◆ **Work required**: Wherever the line with "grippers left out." sits in the listing below, transcribe from it up to and including the line with "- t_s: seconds", exactly, and leave the remaining lines out.

*** Provided material ***

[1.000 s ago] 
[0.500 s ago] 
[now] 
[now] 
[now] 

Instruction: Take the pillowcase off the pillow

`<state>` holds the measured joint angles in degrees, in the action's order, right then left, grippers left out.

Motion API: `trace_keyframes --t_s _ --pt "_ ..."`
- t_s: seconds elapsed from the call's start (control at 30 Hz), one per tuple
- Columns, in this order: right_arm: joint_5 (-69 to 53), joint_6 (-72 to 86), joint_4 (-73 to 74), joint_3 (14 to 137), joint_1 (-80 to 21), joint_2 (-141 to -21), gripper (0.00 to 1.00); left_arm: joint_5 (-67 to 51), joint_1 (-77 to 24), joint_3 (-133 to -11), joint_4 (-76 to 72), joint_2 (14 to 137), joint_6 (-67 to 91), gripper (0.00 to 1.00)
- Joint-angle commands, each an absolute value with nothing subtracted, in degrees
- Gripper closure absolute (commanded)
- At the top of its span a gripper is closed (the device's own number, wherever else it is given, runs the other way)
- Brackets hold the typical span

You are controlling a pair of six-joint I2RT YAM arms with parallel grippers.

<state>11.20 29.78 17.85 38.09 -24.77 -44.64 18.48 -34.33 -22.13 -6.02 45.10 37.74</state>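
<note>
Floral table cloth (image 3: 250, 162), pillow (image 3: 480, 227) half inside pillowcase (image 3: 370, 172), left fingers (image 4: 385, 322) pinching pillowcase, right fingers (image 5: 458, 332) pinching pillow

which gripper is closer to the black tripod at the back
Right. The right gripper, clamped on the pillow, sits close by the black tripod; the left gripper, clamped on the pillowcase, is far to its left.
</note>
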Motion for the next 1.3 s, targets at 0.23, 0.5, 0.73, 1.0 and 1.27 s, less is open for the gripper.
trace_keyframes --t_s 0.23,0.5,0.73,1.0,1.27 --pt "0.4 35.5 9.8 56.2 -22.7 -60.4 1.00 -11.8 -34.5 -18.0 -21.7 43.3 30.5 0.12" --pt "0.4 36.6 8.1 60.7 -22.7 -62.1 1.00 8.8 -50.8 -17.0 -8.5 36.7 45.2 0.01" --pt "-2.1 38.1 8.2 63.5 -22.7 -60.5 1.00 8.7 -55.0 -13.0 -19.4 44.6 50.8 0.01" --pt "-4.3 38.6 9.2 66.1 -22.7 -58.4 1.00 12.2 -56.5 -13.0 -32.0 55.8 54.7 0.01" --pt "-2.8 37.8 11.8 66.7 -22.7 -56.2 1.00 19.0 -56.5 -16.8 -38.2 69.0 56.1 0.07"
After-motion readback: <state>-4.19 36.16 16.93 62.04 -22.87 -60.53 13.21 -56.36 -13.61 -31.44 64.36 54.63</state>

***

◆ **Answer to this problem**:
`<state>` holds the measured joint angles in degrees, in the action's order, right then left, grippers left out.

Motion API: `trace_keyframes --t_s _ --pt "_ ..."`
- t_s: seconds elapsed from the call's start (control at 30 Hz), one per tuple

No additional output will be produced.